Re: [PATCH v3] [GSOC]trailer: pass arg as positional parameter

Junio C Hamano <gitster@xxxxxxxxx> · Thu, 25 Mar 2021 15:28:12 -0700

"ZheNing Hu via GitGitGadget" <gitgitgadget@xxxxxxxxx> writes:

> From: ZheNing Hu <adlternative@xxxxxxxxx>
>
> Original implementation of `trailer.<token>.command` use

uses

> `strbuf_replace` to replace $ARG in command with the <value>
> of the trailer, but it have a problem: `strbuf_replace`

has

> replace the $ARG only once, If the user's trailer command

replaces the $ARG only once.

> have used more than one $ARG, the remaining replacement will
> fail.

"will fail" is quite vague.  It is just left unreplaced, and if the
user expects all of them to be replaced, then the expectation and
reality would not match, but all of that you have already said by
"replaces the $ARG only once.", so I think this sentence should be
removed.

> If directly modify the implementation of the original
> `trailer.<token>.command`, The user’s previous `'$ARG'` in
> trailer command will not be replaced.

That statement does not make much sense.  Depending on the way how
the implementation is "directly" modified, you can fix the "replaces
only once" problem without introducing such a problem.  Just look
for '$ARG' in the string and replace all of them, not just the first
one.  It's not too difficult.

This confusion primarily comes from the fact that you forgot to
explain the other problem you are fixing, I think.  Even though the
trailer.<token>.command documentation implies that the user is
expected to give a shell script or some sort as the command and the
use of $ARG makes it look like a shell variable, the original
implementation does not treat it as a shell variable at all.  And
the textual replacement is done without making sure the value being
replaced has characters with special meaning in the shell language.
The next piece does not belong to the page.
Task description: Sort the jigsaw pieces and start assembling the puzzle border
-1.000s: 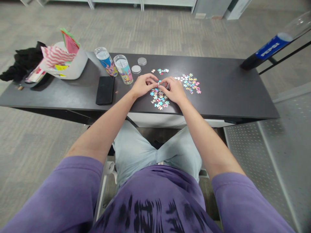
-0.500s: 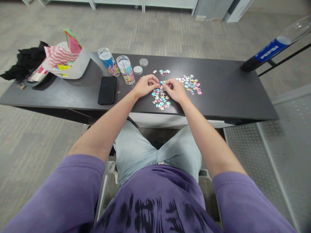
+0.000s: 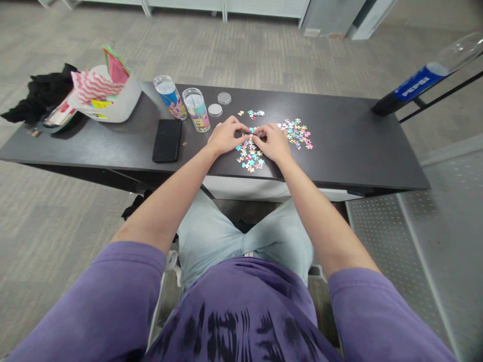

So existing .command may incorrectly use $ARG inside a single-quote
pair and expect it to be replaced to a string inside a single-quote
pair.  A malformed, or worse, malicious, value would escape out of
the single-quote pair (remember, the '; rm -fr .' example?) and
execute arbitrary code in an unexpected way.  The (ungrammatical)
"if directly modify the implementation" refers to a potential way to
fix these two problems at the same time by doing the $ARG thing
without using textual replacement, namely, exporting the value as an
environment variable ARG.  If that approach was taken, then, $ARG
enclosed in a single-quote pair will no longer be replaced, which
makes it a backward incompatible change.

But without describing what solution you are talking about, your
three-line description does not make much sense.

> So now add new config
> "trailer.<token>.cmd", pass trailer's value as positional
> parameter 1 to the user's command, the user can use $1 as
> trailer's value, to implement original variable replacement.
>
> If the user has these two configuration: "trailer.<token>.cmd"
> and "trailer.<token>.command", "cmd" will execute and "command"
> will not executed.
>
> Original `trailer.<token>.command` can still be used until git
> completely abandoned it.
>
> Signed-off-by: ZheNing Hu <adlternative@xxxxxxxxx>

Let's rewrite it completely.

	The `trailer.<token>.command` configuration variable
	specifies a command (run via the shall, so it does not have
	to be a single name of or path to the command, but can be a
	shell script), and the first occurrence of substring $ARG is
	replaced with the value given to the `interpret-trailer`
	command for the token.  This has two downsides:

	* The use of $ARG in the mechanism misleads the users that
          the value is passed in the shell variable, and tempt them
          to use $ARG more than once, but that would not work, as
          the second and subsequent $ARG are not replaced.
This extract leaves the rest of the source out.